14 Yea, we have reason to praise him forever, for he is the Most High God, and has loosed our brethren from the chains of hell.

The issues Kipling addresses in this and other poems are as pressing today as they were when he wrote them. America and England are still fighting in pretty much the same parts of the world for pretty much the same reasons. Today, more than ever, we need to hear words, "Lord God of Hosts, be with us yet, Lest we forget - lest we forget!"


  1. I really like the majesty this poem has. It fits in a genre with the Battle Hymn and God Speed the Right. But it's hard to defend Kipling from charges of racism-- "lesser breeds" (from this poem) simply means he believes one race of human is superior to another. (I don't see any other possible interpretation. ) I find myself continually surprised by this as I read history and literature-- that someone can be brilliantly insightful in many areas, and yet believe something almost universally accepted as morally wrong today. To some extent this makes me want to hold my own moral judgements in check; but about something like slavery I can't just say, "well, to each his own."


  2. I dunno, when I read it, I notice that he says, "without the law" immediately after "lesser breeds." To me, this implies that with the law (knowledge of God), they wouldn't be lesser anymore. It sounds to me like he's differentiating between them and the "Gentiles" who in this context must be people who have heard the general ideas of the gospel but ignore or deny God's hand in events, boasting in their own strength (whereas the lesser breeds are those "heathens" who haven't even heard of the concepts, and so can't even pay them lip-service) .

    I also believe that he often used racist terms in their common forms for ironic effect (again, see Gunga-Din). Here, I think he's saying something like, "Yeah, we call all those people we conquered 'lesser breeds' because they weren't fortunate enough to be raised Christian, but then we (who should know better) boast about how great we are, and we frankly need to be forgiven for the attitudes in our heathen hearts."

    I will readily agree that he was far from politically correct in many (if not most) of his works that mention other races. I'll even agree that he thought that certain groups of men were more likely to be worthwhile than others (he liked the common soldiers better than the aristocratic officers for example), but I personally can't believe that he honestly thought one race of men superior to another.

  3. I find the same concerns in reading Church history and journals.
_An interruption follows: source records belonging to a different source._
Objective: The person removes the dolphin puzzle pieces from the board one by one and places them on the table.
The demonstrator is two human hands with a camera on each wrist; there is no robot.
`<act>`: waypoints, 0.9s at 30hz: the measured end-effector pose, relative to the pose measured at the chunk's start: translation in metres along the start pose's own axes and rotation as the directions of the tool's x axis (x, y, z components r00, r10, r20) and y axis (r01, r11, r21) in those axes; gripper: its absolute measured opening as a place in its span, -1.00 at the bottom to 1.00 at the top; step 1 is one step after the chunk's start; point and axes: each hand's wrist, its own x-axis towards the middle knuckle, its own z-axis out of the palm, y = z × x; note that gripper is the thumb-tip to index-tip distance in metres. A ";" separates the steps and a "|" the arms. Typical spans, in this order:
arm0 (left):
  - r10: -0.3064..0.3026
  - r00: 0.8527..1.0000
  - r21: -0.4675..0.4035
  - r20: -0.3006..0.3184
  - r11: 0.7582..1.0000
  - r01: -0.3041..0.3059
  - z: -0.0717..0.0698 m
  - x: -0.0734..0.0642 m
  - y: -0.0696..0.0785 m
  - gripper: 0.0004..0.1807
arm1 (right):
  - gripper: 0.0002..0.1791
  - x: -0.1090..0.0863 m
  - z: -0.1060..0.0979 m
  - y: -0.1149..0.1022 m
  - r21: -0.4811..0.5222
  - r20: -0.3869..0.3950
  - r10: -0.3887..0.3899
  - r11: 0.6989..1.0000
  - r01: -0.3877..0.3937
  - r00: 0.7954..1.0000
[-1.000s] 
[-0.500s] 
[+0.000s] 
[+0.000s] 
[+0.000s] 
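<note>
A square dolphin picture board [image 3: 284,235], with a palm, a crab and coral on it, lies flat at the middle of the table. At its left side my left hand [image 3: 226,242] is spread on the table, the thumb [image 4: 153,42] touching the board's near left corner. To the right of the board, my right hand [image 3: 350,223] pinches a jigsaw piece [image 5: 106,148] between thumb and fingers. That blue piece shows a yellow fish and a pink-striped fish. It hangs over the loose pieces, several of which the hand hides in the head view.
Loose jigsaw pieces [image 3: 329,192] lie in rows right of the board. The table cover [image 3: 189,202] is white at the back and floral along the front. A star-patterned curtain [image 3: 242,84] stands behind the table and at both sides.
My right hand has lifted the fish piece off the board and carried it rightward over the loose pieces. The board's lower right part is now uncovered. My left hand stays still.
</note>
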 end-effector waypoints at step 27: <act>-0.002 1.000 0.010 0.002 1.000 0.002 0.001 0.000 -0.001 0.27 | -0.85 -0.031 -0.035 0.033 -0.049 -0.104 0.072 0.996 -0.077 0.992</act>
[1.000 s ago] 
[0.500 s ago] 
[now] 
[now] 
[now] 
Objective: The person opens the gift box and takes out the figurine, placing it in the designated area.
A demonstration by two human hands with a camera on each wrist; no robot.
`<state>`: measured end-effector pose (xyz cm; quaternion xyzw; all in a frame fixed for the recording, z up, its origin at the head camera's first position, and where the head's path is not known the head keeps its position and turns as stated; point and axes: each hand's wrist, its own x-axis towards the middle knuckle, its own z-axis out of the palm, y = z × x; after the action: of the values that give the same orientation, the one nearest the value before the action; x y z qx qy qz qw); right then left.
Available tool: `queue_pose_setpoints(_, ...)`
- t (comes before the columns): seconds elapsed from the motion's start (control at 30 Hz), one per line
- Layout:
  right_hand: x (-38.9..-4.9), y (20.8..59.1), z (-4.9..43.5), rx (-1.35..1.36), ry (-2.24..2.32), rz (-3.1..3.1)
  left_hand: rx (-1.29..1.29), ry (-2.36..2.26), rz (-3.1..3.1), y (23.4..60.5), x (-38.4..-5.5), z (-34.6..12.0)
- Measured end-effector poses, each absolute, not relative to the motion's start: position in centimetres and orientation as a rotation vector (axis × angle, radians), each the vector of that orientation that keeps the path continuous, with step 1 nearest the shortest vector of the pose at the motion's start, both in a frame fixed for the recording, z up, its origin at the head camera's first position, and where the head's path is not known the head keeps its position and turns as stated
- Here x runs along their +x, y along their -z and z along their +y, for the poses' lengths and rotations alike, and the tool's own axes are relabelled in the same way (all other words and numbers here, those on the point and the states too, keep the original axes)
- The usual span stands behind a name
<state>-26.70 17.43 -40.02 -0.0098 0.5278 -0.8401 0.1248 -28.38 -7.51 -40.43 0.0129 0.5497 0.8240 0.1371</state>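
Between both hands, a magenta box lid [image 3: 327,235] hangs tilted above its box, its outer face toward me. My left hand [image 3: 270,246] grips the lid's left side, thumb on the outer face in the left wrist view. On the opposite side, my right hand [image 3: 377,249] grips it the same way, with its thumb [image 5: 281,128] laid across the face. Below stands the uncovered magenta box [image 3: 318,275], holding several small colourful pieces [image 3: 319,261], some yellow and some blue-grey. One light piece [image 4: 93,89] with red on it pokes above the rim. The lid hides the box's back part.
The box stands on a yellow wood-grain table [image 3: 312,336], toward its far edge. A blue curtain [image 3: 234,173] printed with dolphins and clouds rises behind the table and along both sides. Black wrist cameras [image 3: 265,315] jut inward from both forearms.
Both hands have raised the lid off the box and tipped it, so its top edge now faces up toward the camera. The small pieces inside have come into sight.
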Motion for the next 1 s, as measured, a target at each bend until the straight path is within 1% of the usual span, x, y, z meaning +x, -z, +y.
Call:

PPPratt can be very romantic in one sentence and a real chauvinist in the next : yet we know he absolutely adored Thankful, "the beloved wife of his youth." I would imagine that almost all the famous people we admire in history had some jingoist, racist, or imperialistic ideas or attitudes: maybe one thing we love about them is that they are on a path to revealed truth ahead of others of their day. Let us hope the same could be said about us.

  4. That's something Lesli mentioned to me. It's less important what we
    can say about people from the past than trying to figure out what
    things are taken for granted today that will be seen as appalling in
    the future. (What?! People were dying of malaria while you were still alive? Why didn't you do something about it? Okay, they were far away, but you knew about it didn't you? This was after the invention of the telephone, right?)
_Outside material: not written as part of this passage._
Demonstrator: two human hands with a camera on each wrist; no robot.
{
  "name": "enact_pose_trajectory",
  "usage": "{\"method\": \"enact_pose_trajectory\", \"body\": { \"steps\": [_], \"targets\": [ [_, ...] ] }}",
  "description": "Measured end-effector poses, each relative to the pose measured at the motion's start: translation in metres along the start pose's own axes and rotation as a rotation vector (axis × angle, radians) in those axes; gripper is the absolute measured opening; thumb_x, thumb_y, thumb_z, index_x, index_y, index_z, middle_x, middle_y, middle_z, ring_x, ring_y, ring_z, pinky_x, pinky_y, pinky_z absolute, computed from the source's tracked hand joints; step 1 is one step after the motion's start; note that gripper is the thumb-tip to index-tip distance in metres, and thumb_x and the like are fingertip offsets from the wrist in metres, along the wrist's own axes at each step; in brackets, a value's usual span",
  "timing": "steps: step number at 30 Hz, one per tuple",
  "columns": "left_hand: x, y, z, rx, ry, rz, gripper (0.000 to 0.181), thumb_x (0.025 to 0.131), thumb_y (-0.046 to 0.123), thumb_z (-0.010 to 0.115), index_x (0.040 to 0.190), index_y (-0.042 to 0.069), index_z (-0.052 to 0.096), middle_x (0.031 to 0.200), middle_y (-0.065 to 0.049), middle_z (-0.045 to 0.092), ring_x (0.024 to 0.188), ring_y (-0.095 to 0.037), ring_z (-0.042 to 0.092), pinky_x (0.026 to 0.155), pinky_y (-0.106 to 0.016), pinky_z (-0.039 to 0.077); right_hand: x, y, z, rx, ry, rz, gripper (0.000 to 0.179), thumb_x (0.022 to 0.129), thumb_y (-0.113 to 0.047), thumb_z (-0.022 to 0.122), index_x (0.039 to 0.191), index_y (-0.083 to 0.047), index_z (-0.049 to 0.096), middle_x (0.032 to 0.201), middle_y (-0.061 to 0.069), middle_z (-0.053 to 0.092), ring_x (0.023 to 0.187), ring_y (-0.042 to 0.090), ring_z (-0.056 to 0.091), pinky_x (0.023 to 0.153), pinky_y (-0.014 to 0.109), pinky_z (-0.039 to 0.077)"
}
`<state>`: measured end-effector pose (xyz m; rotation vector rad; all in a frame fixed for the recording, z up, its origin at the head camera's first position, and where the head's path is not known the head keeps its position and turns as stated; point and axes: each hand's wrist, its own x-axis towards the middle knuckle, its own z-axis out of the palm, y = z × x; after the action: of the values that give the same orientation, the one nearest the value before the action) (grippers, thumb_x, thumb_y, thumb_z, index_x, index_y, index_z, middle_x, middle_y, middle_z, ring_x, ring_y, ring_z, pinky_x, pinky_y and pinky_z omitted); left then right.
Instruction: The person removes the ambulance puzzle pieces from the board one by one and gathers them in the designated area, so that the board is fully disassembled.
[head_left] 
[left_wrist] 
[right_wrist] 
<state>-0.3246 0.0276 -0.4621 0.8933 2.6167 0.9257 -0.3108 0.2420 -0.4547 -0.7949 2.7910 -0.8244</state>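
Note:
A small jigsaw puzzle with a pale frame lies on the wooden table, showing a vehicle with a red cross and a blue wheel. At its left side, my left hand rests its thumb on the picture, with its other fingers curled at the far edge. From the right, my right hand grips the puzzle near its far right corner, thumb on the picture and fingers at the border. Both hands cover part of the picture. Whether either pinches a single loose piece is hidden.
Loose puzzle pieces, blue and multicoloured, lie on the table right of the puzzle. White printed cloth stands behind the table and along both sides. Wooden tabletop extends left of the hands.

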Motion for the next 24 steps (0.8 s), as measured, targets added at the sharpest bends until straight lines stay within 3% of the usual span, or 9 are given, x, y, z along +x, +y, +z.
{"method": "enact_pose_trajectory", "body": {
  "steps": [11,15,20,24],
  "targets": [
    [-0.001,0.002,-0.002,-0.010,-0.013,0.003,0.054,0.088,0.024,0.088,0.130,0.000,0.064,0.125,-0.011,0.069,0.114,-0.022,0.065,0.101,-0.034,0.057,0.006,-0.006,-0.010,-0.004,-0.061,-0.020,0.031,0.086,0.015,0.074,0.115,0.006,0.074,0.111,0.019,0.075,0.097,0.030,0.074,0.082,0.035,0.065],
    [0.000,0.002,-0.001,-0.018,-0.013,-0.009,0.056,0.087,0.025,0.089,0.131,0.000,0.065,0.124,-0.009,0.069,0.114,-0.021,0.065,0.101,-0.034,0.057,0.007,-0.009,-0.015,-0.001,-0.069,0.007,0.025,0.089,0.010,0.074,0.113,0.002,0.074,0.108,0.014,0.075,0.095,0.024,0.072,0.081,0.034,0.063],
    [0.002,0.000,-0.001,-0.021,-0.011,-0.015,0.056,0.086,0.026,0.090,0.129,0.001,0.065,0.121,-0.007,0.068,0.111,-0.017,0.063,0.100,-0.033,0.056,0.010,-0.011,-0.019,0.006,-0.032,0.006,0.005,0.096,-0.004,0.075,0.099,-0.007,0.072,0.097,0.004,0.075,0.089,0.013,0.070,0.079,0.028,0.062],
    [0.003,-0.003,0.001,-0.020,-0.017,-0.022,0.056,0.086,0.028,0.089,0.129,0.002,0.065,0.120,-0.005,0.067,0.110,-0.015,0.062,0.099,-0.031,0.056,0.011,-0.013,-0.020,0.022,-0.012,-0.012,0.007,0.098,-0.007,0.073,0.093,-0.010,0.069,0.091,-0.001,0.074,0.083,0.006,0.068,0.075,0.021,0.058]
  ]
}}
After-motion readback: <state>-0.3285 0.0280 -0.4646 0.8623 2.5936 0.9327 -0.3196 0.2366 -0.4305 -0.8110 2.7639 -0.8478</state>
  5. Well... if I can believe it (that he was being ironic) about anyone from that century, I could believe it about Kipling. He was so far ahead of his time. His science fiction is written from the point of view of characters within a future world who take that world for granted, without chunks of exposition for the reader. It would be at least a generation before anyone else tried doing that in SF, and not as skillfully.
    So, in your opinion, is "White Man's Burden" also saying the opposite of what it means?